## TASK TO COMPLETE:
When the line containing "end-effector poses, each" appears in the data below, begin copying there and stop only after the line containing "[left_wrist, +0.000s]".

## INPUT DATA:

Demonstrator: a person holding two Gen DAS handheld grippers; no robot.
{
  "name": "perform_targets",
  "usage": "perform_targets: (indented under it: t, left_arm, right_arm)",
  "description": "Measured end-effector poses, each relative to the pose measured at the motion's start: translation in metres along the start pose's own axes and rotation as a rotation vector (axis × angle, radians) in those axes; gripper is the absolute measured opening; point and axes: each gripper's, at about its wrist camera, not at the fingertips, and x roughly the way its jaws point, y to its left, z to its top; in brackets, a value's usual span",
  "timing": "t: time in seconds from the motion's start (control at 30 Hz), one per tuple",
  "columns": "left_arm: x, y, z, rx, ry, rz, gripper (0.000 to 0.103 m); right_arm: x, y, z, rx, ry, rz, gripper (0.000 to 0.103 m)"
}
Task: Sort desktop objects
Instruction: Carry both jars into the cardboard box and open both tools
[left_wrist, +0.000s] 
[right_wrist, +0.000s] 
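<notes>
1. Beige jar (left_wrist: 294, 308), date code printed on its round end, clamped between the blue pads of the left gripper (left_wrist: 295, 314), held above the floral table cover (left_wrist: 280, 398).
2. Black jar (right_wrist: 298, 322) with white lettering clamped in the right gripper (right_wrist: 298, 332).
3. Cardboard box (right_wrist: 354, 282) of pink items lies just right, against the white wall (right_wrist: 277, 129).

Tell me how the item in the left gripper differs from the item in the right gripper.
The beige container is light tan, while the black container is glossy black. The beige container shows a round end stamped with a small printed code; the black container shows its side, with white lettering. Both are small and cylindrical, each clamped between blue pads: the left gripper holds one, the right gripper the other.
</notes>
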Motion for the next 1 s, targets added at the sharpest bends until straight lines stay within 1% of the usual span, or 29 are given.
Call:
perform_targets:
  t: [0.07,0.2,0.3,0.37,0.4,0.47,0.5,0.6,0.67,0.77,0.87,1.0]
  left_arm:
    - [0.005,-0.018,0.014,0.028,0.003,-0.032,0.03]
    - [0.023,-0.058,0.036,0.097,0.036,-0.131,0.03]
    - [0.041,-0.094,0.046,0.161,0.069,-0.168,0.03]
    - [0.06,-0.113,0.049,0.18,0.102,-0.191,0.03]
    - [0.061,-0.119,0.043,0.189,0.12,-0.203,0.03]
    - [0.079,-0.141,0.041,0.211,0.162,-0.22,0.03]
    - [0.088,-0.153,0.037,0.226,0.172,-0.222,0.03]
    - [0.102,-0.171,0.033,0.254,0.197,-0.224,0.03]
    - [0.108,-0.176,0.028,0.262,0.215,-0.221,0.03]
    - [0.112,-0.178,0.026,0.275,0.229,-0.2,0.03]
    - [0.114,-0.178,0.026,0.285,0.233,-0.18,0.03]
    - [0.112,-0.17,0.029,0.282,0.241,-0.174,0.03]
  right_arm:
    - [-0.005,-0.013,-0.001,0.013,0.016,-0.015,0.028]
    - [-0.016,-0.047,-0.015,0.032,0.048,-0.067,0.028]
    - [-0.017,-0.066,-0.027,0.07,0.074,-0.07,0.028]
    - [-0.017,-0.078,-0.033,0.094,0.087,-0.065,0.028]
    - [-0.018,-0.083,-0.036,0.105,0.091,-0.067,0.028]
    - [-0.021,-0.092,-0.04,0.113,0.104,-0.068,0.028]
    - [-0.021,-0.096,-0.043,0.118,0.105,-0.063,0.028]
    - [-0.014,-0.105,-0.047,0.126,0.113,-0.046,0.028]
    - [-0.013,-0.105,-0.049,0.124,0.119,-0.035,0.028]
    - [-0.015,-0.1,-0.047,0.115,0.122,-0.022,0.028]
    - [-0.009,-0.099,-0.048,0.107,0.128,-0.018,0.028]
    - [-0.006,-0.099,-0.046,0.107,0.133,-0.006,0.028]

## OUTPUT OF THE EXERCISE:
  "description": "Measured end-effector poses, each relative to the pose measured at the motion's start: translation in metres along the start pose's own axes and rotation as a rotation vector (axis × angle, radians) in those axes; gripper is the absolute measured opening; point and axes: each gripper's, at about its wrist camera, not at the fingertips, and x roughly the way its jaws point, y to its left, z to its top; in brackets, a value's usual span",
  "timing": "t: time in seconds from the motion's start (control at 30 Hz), one per tuple",
  "columns": "left_arm: x, y, z, rx, ry, rz, gripper (0.000 to 0.103 m); right_arm: x, y, z, rx, ry, rz, gripper (0.000 to 0.103 m)"
}
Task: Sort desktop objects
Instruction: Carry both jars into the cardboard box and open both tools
[left_wrist, +0.000s] 

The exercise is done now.